A Life at Full Speed

Kendal Ascher was a vice president at Estée Lauder. Thirty-nine years old. Successful by any measure most people use to define success — a senior executive position at one of the world's most recognized consumer brands, a $2.8 million apartment in Manhattan, a life that looked, from the outside, like everything working the way it's supposed to.

She died in her husband's arms in March 2026. No warning. No chronic illness that the family had been managing. Just gone.

I'm not going to speculate about cause of death — that's her family's privacy, and they deserve to grieve without strangers constructing narratives around it. But the broader pattern that her death sits within is worth discussing, because it's a pattern that the mainstream health conversation consistently refuses to engage with honestly.
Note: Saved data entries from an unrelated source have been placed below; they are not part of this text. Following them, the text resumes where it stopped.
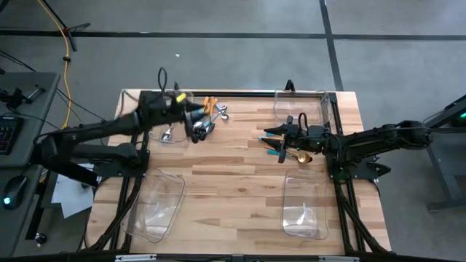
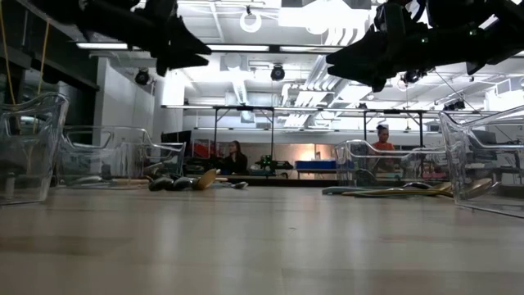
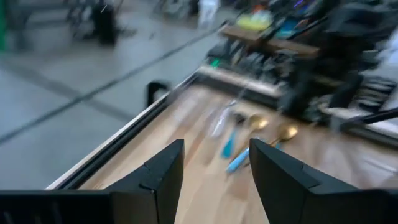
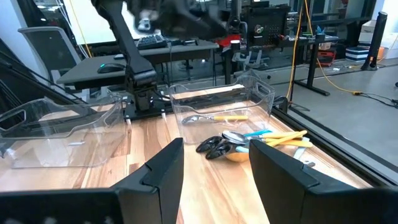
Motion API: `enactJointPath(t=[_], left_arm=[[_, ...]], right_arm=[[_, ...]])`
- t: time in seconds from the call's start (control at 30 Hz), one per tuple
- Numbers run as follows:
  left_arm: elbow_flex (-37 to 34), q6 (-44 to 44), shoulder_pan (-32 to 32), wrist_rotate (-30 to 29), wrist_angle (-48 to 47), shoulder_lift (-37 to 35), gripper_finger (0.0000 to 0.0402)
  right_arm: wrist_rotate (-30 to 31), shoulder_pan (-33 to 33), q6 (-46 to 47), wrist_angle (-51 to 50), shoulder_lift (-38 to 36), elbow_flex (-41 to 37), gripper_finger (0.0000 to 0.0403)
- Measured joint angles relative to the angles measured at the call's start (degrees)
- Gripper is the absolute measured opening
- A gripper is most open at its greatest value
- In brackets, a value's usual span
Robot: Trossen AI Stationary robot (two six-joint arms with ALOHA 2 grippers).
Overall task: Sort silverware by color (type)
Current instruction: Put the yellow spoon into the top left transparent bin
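Observation:
One heap of silverware (image 1: 211, 115) lies on the table's far side, left of centre: orange-handled, light-blue-handled and black pieces (image 4: 249, 140). My left gripper (image 1: 198, 125) hovers open above its near-left edge, pointing roughly level toward the right arm, with nothing between its fingers (image 3: 214, 152). A second group (image 1: 295, 153), with gold spoons and blue-handled pieces (image 3: 249, 134), lies flat by the right arm. Beside that group my right gripper (image 1: 275, 140) hangs open and level, above the table, its fingers (image 4: 214, 152) empty. An orange-handled spoon (image 4: 214, 118) lies inside a clear bin (image 4: 217, 99).
Clear bins stand at the far left (image 1: 173, 129), far right (image 1: 302, 109), near left (image 1: 156, 204) and near right (image 1: 306, 207). Bare wood lies in the table's middle (image 1: 233, 182). People sit in the room beyond the table (image 2: 236, 156).

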Motion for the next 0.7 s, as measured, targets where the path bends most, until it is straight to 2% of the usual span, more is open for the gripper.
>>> enactJointPath(t=[0.13,0.23,0.5,0.7], left_arm=[[-7.8,2.1,-5.2,-0.4,16.2,1.4,0.0172],[-10.2,4.3,-8.0,-1.7,22.4,1.9,0.0172],[-10.5,7.4,-12.3,-2.3,22.7,1.9,0.0172],[-10.5,7.7,-13.6,-6.9,22.7,1.9,0.0172]], right_arm=[[0.0,0.0,-0.2,0.1,0.0,0.0,0.0168],[0.0,0.0,-1.5,0.7,0.0,0.0,0.0168],[0.0,0.0,-3.0,3.8,0.0,0.0,0.0168],[0.0,0.0,-3.0,3.9,0.0,0.0,0.0168]])
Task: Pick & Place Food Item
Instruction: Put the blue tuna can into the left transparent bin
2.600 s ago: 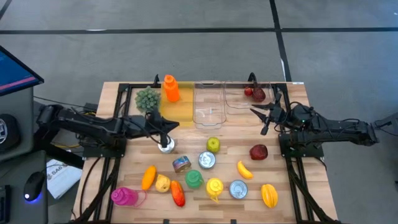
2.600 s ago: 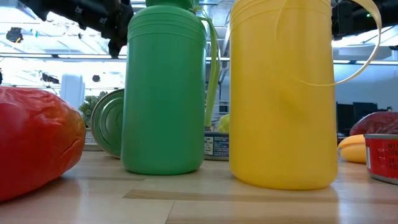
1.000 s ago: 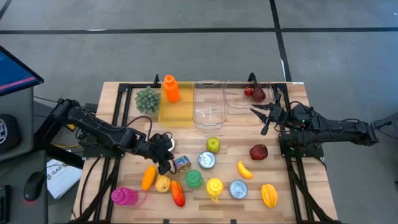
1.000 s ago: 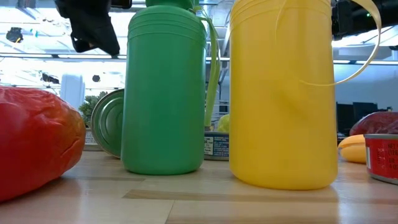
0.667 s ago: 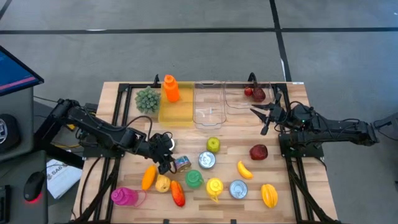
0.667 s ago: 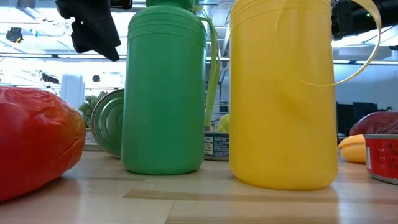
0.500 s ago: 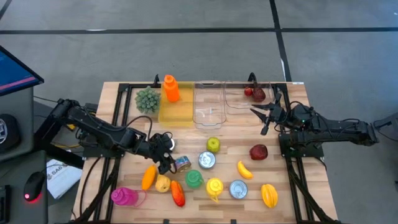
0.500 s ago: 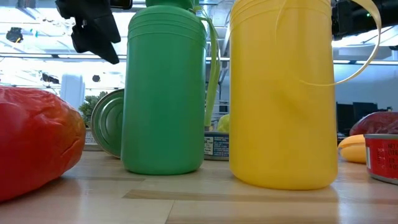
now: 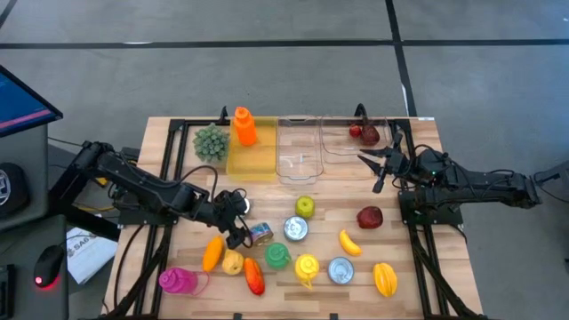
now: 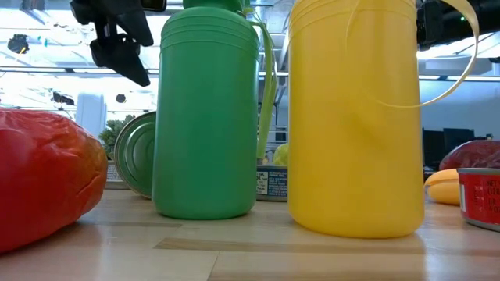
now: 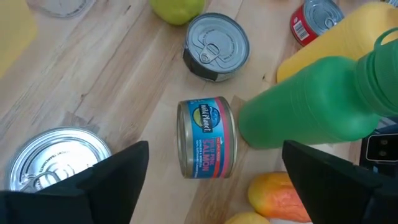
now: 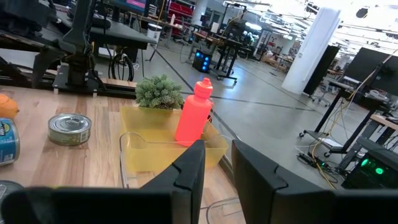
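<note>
Over the tabletop (image 9: 178, 142) middle-left, my left pincer (image 9: 238, 222) hangs with fingers (image 11: 109, 177) spread wide, nothing between them. Salmon can (image 11: 206, 138) lies on its side right below, between the two fingers in my left wrist view, untouched; in the high view it (image 9: 260, 235) sits just beside the pincer. Green bottle (image 11: 317, 109) lies touching or nearly touching the can's side, yellow bottle (image 11: 339, 40) behind it. Upright silver can (image 11: 216, 46) near the salmon can, another silver can (image 11: 53, 158) by one finger, red can (image 11: 317, 18) farther off, lime (image 11: 177, 9) at the frame edge. Orange-yellow fruit (image 11: 280, 196) close to the green bottle's base.

Low view: left pincer (image 10: 117, 35) is up high, above the green bottle (image 10: 207, 117); yellow bottle (image 10: 355, 117) to the side, red pepper (image 10: 47, 176) in the foreground.

My right pincer (image 9: 378, 164) waits at the far right of the tabletop, beside the clear bins (image 9: 298, 147), fingers (image 12: 186, 168) narrow with a small gap, holding nothing. Orange bottle (image 12: 194, 112) stands in the yellow bin (image 12: 155, 146), green bushy thing (image 12: 160, 91) behind it.
</note>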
Young professionals. High-stress environments. Long hours. The expectation of perpetual availability in roles where the demands don't stop at 5 PM. And occasionally — not rarely enough — sudden cardiac events in people who should, statistically, have decades ahead of them.

The Conversation We're Not Having

The federal government regulates almost every dimension of American life in granular detail. OSHA has rules for the physical workplace that fill thousands of pages. The FDA regulates what goes into food with an army of inspectors. The SEC monitors financial disclosures with computational systems that flag anomalies in milliseconds.

What the regulatory state does not seriously address is the systemic health toll of how professional work is structured in America. No federal requirement for employers to track or report stress-related health outcomes in their workforce. No meaningful limits on what can be demanded of exempt-salary employees in terms of hours and availability. No systematic data collection that would let us understand how often people in high-pressure professional roles experience the kind of acute cardiac events that kill otherwise healthy adults.

We have data on workplace injuries. We have almost nothing on workplace-induced chronic stress and its downstream health consequences. The regulatory machinery built around physical safety hasn't been applied to physiological and psychological safety in any serious way.

That's not an argument for a new federal mandate. It's an observation that the information doesn't exist to have an honest policy conversation, because nobody has required collecting it.

What the Market Doesn't Fix Automatically

The libertarian instinct here — and it's my instinct — is that market pressure should handle this. Employers who burn through talent by destroying their health pay for it in turnover, in reduced productivity, in the reputational cost of high-profile tragedies like this one. Rational firms should want healthy, sustainable work cultures because those cultures produce better long-term outcomes.

The theory is sound. The practice is more complicated.

The time horizons don't align. An executive who pushes her team to exhaustion in Q3 and Q4 to hit annual targets produces the revenue this year. The health consequences that flow from sustained overwork manifest in year three, or year seven, or year fifteen. By then, the causal link is invisible and the executive who set the cultural expectations has been promoted or departed. Nobody pays the cost at the point where the decision was made.

I've worked with small business owners who burned themselves out building their companies and ended up with the business they wanted and a body that couldn't enjoy it. The pattern isn't unique to Wall Street or Madison Avenue. It runs through every sector of the American economy where performance expectations are high and rest is treated as a failure of commitment.

What We Owe the Living

Kendal Ascher's family deserves privacy and time to grieve. That's the first thing. Full stop.

The second thing is that the pattern her death represents — young, high-achieving professional, sudden death, no warning — deserves more rigorous public attention than it gets. Not in the form of regulatory overreach that treats every employer as a potential hazard. Not in the form of liability frameworks that incentivize litigation over health improvement. But in the form of honest data collection, honest corporate disclosure about workforce health outcomes, and honest conversation among professionals about what the actual cost of the hours we work and the pressure we absorb really is.

The government doesn't need to fix this. But the government's current data collection doesn't even let us see it clearly. That's a gap worth closing. Not because federal mandates are the answer to everything. Because sunlight — real information, real numbers, real transparency — lets markets and individuals make better decisions.

We don't have the data. We should have the data. That's the smallest possible ask, and even that isn't happening.